Write out the opening lines of the data word for word, up to and including the line with "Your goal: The", and leave every picture and every later line out.
___ Data excerpt ___
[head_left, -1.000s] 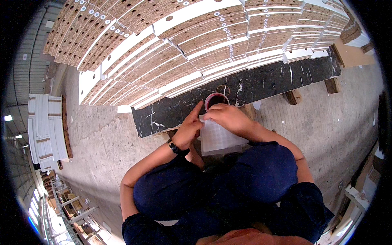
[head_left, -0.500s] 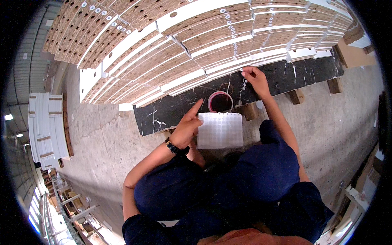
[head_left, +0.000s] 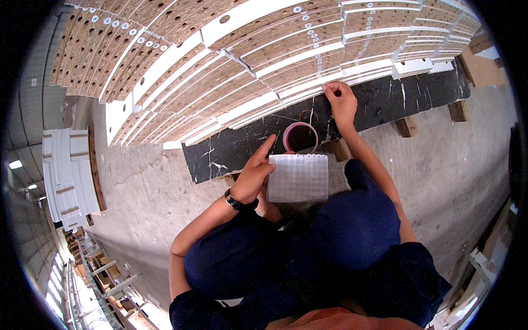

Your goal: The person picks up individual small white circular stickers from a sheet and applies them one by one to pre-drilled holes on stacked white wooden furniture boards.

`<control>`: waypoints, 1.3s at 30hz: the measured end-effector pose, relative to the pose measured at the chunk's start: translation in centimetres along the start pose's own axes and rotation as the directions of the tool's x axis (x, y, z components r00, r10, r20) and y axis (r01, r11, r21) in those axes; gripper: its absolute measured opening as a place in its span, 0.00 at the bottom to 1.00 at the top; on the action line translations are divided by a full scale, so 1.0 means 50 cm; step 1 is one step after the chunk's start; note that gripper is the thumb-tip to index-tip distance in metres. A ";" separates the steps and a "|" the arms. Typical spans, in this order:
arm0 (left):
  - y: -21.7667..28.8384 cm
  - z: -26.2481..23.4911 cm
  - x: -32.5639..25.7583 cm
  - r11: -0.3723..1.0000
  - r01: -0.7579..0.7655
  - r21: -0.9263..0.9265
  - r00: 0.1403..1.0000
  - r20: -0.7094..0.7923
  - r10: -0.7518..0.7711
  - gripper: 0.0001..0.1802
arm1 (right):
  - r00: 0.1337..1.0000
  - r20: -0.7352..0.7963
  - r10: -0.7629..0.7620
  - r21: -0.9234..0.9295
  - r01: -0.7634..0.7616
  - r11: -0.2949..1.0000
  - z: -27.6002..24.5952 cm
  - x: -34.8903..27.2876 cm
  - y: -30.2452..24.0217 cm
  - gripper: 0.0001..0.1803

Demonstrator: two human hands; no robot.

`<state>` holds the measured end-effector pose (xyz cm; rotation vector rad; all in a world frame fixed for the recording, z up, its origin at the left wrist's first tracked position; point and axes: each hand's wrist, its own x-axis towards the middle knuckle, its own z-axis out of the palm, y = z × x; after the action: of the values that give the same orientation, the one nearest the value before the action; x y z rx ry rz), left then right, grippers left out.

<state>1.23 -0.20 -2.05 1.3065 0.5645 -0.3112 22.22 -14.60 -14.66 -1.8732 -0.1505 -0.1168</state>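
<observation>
My left hand (head_left: 254, 179) grips the left edge of a whitish sheet of round stickers (head_left: 298, 179) between thumb and curled fingers, its index finger pointing forward. The sheet lies above my knees, in front of the black marbled board. My right hand (head_left: 342, 102) reaches forward with thumb and index finger pinched at the lowest white panel edge. A small round sticker at those fingertips is mostly hidden now. Stacked chipboard panels (head_left: 300, 52) with white edges and drilled holes rise before me. Rows of round white stickers (head_left: 315, 45) mark several of them.
A pink-and-white tape roll (head_left: 300, 137) sits on the black marbled board (head_left: 379, 104), between my hands. Wooden blocks (head_left: 407, 127) support that board above the concrete floor (head_left: 154, 192). Another stack of white panels (head_left: 69, 176) stands at the left.
My right hand has moved slightly forward, its fingertips coming from over the black board to the lowest panel edge. My left hand still holds the sticker sheet. The whole view has shifted a little.
</observation>
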 end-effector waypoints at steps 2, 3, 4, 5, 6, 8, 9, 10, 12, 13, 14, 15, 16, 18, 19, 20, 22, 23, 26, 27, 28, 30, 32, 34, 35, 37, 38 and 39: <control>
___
> _Task output_:
[head_left, -1.000s] 
[head_left, -0.500s] 
[head_left, +0.000s] 

Your goal: The person picks up individual small white circular stickers from a sheet and applies them one by one to pre-drilled holes on stacked white wooden furniture boards.

The response to the exercise is complete.